**TASK ITEM**
Return every line of the data below that includes the string "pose".

**PROVIDED DATA**

--------------------------------------------------

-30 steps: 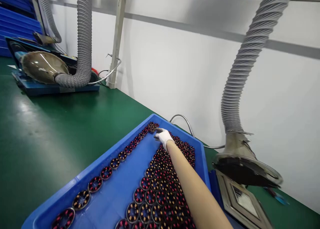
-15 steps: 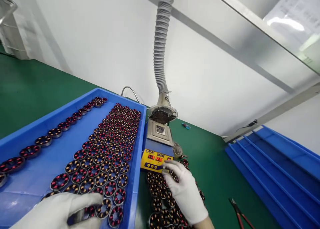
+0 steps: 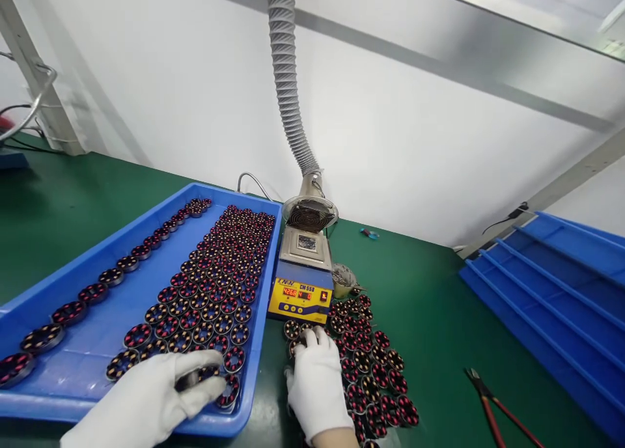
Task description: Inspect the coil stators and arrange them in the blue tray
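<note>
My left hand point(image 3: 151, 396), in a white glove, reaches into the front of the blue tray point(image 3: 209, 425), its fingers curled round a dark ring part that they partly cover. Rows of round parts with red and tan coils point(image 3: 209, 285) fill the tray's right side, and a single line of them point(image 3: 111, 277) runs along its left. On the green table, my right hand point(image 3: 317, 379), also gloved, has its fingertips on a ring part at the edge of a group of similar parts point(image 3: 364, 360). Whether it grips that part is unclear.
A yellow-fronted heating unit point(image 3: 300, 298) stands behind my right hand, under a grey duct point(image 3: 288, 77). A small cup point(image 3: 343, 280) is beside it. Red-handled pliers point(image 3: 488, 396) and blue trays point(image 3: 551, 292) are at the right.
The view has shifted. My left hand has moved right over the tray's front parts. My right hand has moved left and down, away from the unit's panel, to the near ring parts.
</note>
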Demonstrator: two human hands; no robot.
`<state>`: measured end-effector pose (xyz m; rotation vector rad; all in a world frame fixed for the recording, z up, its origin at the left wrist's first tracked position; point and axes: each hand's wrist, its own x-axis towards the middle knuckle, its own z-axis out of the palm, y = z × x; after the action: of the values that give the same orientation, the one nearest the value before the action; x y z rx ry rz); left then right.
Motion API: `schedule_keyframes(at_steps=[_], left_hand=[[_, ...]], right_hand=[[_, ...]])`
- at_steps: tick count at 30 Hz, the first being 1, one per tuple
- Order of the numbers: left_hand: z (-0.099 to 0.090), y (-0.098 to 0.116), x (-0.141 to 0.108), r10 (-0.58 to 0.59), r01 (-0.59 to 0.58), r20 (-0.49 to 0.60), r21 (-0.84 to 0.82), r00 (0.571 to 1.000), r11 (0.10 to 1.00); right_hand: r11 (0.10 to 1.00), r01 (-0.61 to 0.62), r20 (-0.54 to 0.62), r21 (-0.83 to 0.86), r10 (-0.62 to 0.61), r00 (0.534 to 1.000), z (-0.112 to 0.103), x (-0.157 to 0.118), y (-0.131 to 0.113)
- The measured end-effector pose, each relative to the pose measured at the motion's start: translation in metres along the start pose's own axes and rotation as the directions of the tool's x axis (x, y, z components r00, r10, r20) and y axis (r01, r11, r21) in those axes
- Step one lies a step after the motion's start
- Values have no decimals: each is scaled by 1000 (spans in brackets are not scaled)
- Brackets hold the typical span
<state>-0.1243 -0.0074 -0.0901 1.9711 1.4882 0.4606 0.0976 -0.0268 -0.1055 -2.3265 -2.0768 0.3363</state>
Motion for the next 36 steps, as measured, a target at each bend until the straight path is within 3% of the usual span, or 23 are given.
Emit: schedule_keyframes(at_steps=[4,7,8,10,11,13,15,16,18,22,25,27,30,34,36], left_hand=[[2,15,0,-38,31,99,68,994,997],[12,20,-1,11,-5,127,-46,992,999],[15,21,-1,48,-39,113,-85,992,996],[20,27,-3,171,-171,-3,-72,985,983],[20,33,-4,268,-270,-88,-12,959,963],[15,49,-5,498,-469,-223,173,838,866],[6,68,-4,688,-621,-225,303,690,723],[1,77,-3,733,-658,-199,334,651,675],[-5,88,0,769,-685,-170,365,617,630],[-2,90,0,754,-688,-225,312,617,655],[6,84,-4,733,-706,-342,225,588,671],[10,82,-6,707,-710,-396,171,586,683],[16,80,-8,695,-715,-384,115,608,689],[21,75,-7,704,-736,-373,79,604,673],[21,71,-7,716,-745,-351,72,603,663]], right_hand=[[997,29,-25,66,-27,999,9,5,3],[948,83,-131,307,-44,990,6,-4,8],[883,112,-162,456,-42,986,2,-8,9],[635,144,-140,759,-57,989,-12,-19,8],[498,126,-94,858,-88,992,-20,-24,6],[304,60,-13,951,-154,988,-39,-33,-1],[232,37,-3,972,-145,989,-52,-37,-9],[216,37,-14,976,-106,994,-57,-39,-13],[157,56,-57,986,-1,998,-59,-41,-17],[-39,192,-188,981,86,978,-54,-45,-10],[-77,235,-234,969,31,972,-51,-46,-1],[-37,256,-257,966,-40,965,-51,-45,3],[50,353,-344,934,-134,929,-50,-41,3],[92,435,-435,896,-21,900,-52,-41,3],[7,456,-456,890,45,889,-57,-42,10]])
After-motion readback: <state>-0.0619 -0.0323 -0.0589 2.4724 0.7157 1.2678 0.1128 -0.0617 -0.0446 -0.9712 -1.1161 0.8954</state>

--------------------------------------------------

**PROBLEM SOLUTION**
`<state>`: measured end-effector pose (xyz m; rotation vector rad; all in a world frame fixed for the recording, z up, its origin at the left wrist's first tracked position; point and axes: each hand's wrist, its own x-axis towards the middle knuckle, its own z-axis out of the palm, y = z × x; after the action: of the values that give the same orientation, the one nearest the value before the action; x y z rx ry rz); left then right.
- The measured end-effector pose, each relative to the pose measured at the motion's start: translation in metres along the start pose's own axes and rotation as the directions of the tool's x axis (x, y, z components r00, r10, r20) and y axis (r01, r11, r21) in those axes

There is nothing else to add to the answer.